DIE BEIDEN KANDIDATEN DER ELITE UND DIE FRANZÖSISCHEN INSTITUTIONEN: Eine kurze Bemerkung unmittelbar vor der Wahl

„Frankreichs politische und intellektuelle Elite hat gestern in einem Aufruf in letzter Minute noch einmal klar gemacht: Es muss einen Zusammenschluss geben gegen Marine Le Pen.“ Macht der ORF plötzlich linke Sendungen in seinem Morgenjournal vom 6. Mai 2017? Weit gefehlt. Die naive Journalistin, die Korrespondentin ebenso wie die Moderatorin, glaubt, damit die Qualität ihres Wunschkandidaten Macron hervorheben zu müssen. Und damit es auch wirklich alle verstehen, blendet sie einige Sätze von Bernard-Henry Lévy ein, wo dieses Sprachrohr der Neuen Rechten, der Ideologe des zugespitzten Elitismus, zur Wahl seines Lieblings aufruft, und dafür „links und rechts“, wie er sagt, um sich sammelt.

Wir sollten aufhören, gebannt wie ein Karnickel auf die Schlange auf die Frage zu starren, ob Macron oder Le Pen gewinnt. Zum Einen ist es nicht entscheidend. Zwischen Cholera und Typhus wählt man nicht freiwillig. Zum Anderen: Auf der institutionellen Ebene hat auch der französische Präsident, der Wahlmonarch der Fünften Republik, beschränkte Gestaltungsmöglichkeiten, wenn ihm die Mehrheit im Parlament fehlt. Die Cohabitation Mitterrand – Chirac hat dies vor drei Jahrzehnten deutlich genug gezeigt: Mitterrand hat damals im Wesentlichen einige Vorhaben von Chirac eingebremst, die ihm besonders wenig behagten. Aber das ist keine Grundsatzüberlegung!

Wir können davon ausgehen, dass weder Macron noch Le Pen auch nur annähernd eine Mehrheit in der Nationalversammlung schaffen werden. Damit sind alle Ängste – insbeson­dere auch wegen eines Siegs von Le Pen – ziemlich gegenstandslos. Und im Übrigen ist es nicht einzusehen, warum Linke plötzlich für den Vertreter des härtesten Neoliberalismus sein sollen. Wenn wir auf Wahlen aufmerksam sind, dann sind die wirklich wichtigen Abstimmungen in vier Wochen zu erwarten.
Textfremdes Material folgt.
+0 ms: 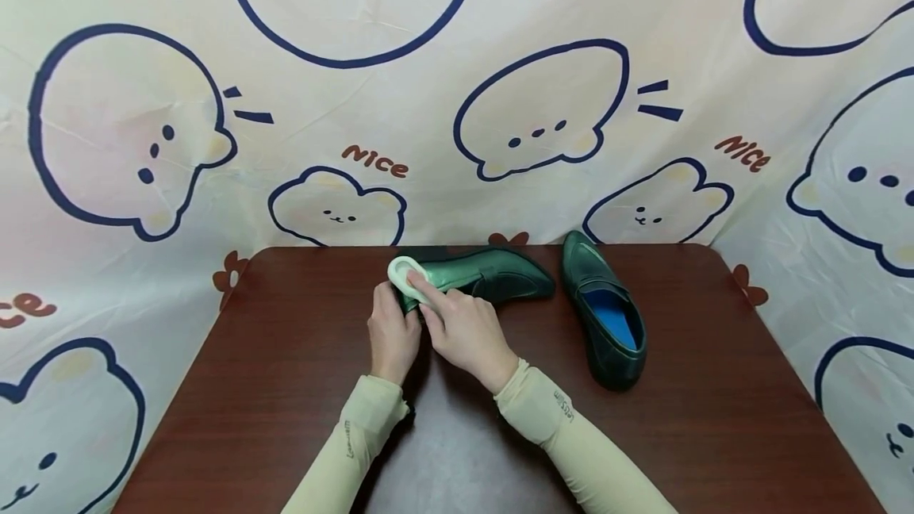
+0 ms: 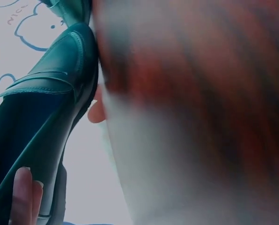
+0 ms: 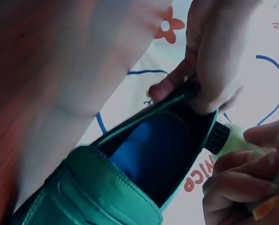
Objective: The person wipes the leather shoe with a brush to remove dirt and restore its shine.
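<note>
A green loafer is tilted near the table's back edge, its toe pointing right. My left hand grips it at the heel; fingers lie against the shoe's side in the left wrist view. In my right hand is a small brush with a pale green body and black bristles. The right wrist view has the bristles touching the outside of the shoe near the heel. To the right, the other green loafer stands upright, its blue insole showing.
Both shoes are on a brown wooden table with rounded back corners. Behind and beside it hangs a pale cloth printed with cartoon bears, right up against the table's back edge.
</note>
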`<state>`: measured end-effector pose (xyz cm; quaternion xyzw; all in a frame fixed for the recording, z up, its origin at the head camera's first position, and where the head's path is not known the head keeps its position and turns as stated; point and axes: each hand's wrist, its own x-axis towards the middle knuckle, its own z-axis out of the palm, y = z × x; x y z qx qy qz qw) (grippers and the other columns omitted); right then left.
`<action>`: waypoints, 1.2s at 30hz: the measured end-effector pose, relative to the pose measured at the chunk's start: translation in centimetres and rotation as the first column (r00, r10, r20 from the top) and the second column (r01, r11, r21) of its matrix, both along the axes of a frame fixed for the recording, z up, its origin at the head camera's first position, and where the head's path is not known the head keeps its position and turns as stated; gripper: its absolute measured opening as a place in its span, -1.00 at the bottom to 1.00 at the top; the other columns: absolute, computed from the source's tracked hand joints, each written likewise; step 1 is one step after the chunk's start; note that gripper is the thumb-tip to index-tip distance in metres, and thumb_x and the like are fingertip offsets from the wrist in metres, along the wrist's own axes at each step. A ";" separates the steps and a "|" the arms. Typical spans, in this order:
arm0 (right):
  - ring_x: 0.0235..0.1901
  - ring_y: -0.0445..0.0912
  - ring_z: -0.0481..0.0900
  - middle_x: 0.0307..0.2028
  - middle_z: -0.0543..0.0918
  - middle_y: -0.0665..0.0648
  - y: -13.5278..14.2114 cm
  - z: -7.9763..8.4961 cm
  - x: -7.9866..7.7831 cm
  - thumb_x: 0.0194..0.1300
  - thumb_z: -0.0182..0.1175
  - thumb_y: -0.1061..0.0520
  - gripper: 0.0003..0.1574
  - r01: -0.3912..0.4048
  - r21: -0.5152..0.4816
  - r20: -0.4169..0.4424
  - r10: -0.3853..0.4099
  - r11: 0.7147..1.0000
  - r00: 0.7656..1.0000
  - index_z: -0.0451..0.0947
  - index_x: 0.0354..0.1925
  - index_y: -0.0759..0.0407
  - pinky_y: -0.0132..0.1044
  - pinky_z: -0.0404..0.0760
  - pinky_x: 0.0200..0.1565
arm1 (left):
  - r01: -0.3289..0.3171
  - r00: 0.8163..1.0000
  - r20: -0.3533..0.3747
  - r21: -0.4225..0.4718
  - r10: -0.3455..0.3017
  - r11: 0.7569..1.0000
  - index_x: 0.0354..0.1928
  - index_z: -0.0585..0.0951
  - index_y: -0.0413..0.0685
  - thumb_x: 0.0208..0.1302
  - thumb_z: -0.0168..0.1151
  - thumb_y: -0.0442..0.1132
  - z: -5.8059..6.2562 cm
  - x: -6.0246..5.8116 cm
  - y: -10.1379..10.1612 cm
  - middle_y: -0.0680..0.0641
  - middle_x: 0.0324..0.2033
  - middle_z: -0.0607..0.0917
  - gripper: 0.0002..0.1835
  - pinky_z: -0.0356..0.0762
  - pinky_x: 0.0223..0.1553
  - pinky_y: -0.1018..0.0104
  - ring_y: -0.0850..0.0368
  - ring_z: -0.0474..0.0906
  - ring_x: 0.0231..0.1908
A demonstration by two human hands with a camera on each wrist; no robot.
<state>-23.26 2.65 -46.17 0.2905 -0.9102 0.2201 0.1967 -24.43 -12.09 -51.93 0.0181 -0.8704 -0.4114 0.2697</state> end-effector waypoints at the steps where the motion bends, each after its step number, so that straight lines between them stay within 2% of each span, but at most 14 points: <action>1: -0.74 -0.19 0.17 -0.63 0.42 0.01 0.1 0.0 0.0 0.55 0.16 0.04 -0.36 0.007 0.003 -0.001 -0.007 1.000 1.000 0.37 0.51 -0.21 -0.36 0.18 -0.65 | 0.005 1.000 -0.003 -0.011 -0.005 1.000 0.18 0.42 -0.34 0.26 0.14 -0.50 -0.1 0.0 0.0 -0.34 -0.02 0.55 -0.57 0.61 -0.22 -0.21 -0.41 0.61 -0.29; 5: -0.75 -0.19 0.15 -0.65 0.38 -0.01 0.7 0.1 -0.1 0.57 0.13 0.00 -0.37 0.021 0.017 0.008 -0.021 1.000 1.000 0.34 0.53 -0.23 -0.37 0.15 -0.67 | 0.014 1.000 -0.003 -0.044 -0.014 0.999 0.22 0.40 -0.36 0.23 0.15 -0.53 -0.2 0.1 0.0 -0.36 0.02 0.53 -0.52 0.61 -0.22 -0.23 -0.44 0.60 -0.33; 8: -0.76 -0.20 0.15 -0.68 0.34 -0.05 0.9 0.3 -0.4 0.60 0.08 -0.02 -0.37 0.022 0.019 0.054 -0.023 1.000 0.998 0.30 0.54 -0.26 -0.37 0.13 -0.68 | 0.019 1.000 -0.001 -0.052 -0.019 0.998 0.23 0.39 -0.36 0.23 0.16 -0.54 -0.2 0.1 -0.1 -0.37 0.05 0.53 -0.51 0.61 -0.23 -0.23 -0.43 0.59 -0.37; 14: -0.81 -0.19 0.11 -0.79 0.25 -0.11 1.1 0.7 -0.6 0.60 0.08 0.00 -0.40 0.010 -0.067 0.145 -0.001 0.998 0.989 0.34 0.52 -0.23 -0.36 0.10 -0.71 | 0.030 0.999 -0.026 -0.066 -0.031 0.997 0.21 0.41 -0.38 0.17 0.14 -0.55 -0.4 0.0 -0.2 -0.37 0.02 0.53 -0.50 0.61 -0.30 -0.19 -0.37 0.55 -0.44; 21: -0.80 -0.19 0.12 -0.78 0.26 -0.10 0.9 0.3 -0.6 0.60 0.09 -0.01 -0.40 0.022 -0.086 0.152 -0.008 0.996 0.988 0.36 0.51 -0.24 -0.35 0.11 -0.70 | 0.041 0.999 0.005 -0.083 -0.040 0.996 0.22 0.41 -0.38 0.19 0.15 -0.54 -0.4 0.2 -0.6 -0.37 0.02 0.53 -0.50 0.61 -0.31 -0.17 -0.35 0.54 -0.46; 27: -0.78 -0.19 0.15 -0.77 0.27 -0.10 1.4 0.0 -0.7 0.58 0.11 -0.01 -0.40 0.045 -0.088 0.134 -0.033 0.995 0.991 0.38 0.50 -0.24 -0.34 0.12 -0.70 | 0.058 0.998 -0.011 -0.091 -0.059 0.994 0.20 0.42 -0.40 0.16 0.17 -0.56 -0.5 0.2 -0.8 -0.37 0.01 0.54 -0.49 0.62 -0.27 -0.17 -0.36 0.58 -0.40; 32: -0.79 -0.21 0.14 -0.77 0.28 -0.09 2.4 -0.1 -1.2 0.58 0.12 0.00 -0.41 0.086 -0.079 0.120 -0.076 0.993 0.990 0.40 0.49 -0.24 -0.35 0.11 -0.70 | 0.066 0.998 -0.011 -0.100 -0.068 0.993 0.17 0.41 -0.41 0.22 0.15 -0.55 -0.7 0.2 -1.1 -0.38 0.01 0.54 -0.56 0.63 -0.22 -0.18 -0.37 0.62 -0.32; 36: -0.79 -0.18 0.19 -0.76 0.31 -0.06 4.0 0.1 -1.9 0.57 0.11 0.02 -0.42 0.129 -0.034 0.100 -0.125 0.991 0.987 0.41 0.48 -0.21 -0.33 0.16 -0.71 | 0.070 0.998 0.008 -0.094 -0.069 0.993 0.18 0.41 -0.40 0.26 0.14 -0.54 -0.6 0.0 -1.2 -0.37 0.03 0.53 -0.57 0.65 -0.20 -0.17 -0.35 0.62 -0.32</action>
Das wichtige Fakt war auf der Ebene der Bevölkerung, der Wähler, der erste Wahl­gang. Willi Langthaler hat dies in seinem Beitrag deutlich genug gemacht. Der zweite Wahl­gang ist auf dieser Ebene insofern wichtig, als es sich zeigen wird, wie sehr die Unterschich­ten auf die Hysterie wegen Le Pen einsteigen. Ich halte einen Sieg von Macron für ausgemacht: Noch hält das System. In diesem Sinn wäre es aus linker Perspektive vor allem wichtig, dass dieser Sieg so knapp wie möglich ausfällt, bei möglichst tiefer Wahlbeteiligung.

Ob dieser fromme Wunsch in Erfüllung gehen wird, bin ich mir weniger sicher. Ich fürchte eher, dass die „republikanische“ Hysterie noch einmal greifen wird. Die Eliten werden noch einmal die Gelegenheit haben, sich über die massive Zustimmung zu ihrem Kandidaten zu freuen – so lange, bis es wirklich kracht.

Vor vielleicht einem Jahrzehnt sah ich den Film La Haine von Matthieu Kassovitz. Einer der Hauptfiguren erzählt den Witz, inzwischen ziemlich geläufig in der Politik: Ein Mann fällt aus dem 20. Stock. Er fällt vorbei am 10. Stock und sagt sich: „Bis jetzt ist es gut gegangen!“ und er fällt vorbei am 2. Stock und wieder sagt er sich: „Bis jetzt ist es gut gegangen!“ …

Die Reaktion der Eliten und ihrer Journalisten auf die Wahl des Alexander van der Bellen, und auf den ersten Durchgang der französischen Präsidentenwahlen, und … und … entspricht exakt diesem Witz.

Nach diesem Prozess sind, wenn wir schon ständig auf Wahlen schauen wollen, die gleichzeitigen am Sonntag sowie ein Woche später in deutschen Bundesländern stattfindenden Landtagswahlen fast ebenso wichtig. Dort werden wir sehen, wie im wirklich zentralen Land des Imperiums die Bevölkerung wählt, auch, ob sie sich tatsächlich von diesem Hampelmann der SPD blenden lässt: Gegenwärtig hat er ja schon mächtig an Glanz verloren.